### [Work to complete]
Print verbatim the opening line of the material and every subsequent line through the one containing "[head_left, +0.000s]".

### [Data shown]
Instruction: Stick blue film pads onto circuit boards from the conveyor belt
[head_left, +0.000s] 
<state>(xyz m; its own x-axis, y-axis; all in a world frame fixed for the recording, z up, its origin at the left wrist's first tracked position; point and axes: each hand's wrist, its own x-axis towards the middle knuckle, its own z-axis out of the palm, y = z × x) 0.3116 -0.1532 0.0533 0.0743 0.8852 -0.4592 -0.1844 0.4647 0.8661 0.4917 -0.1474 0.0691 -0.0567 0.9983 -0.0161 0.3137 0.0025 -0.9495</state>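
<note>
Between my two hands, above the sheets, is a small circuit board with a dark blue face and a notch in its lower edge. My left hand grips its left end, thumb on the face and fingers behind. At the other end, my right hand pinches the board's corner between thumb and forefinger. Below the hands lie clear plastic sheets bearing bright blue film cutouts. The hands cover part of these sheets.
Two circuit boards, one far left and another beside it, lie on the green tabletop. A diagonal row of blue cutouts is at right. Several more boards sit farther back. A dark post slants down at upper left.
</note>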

### [Task response]
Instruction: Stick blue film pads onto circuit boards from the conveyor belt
[head_left, +0.000s] 

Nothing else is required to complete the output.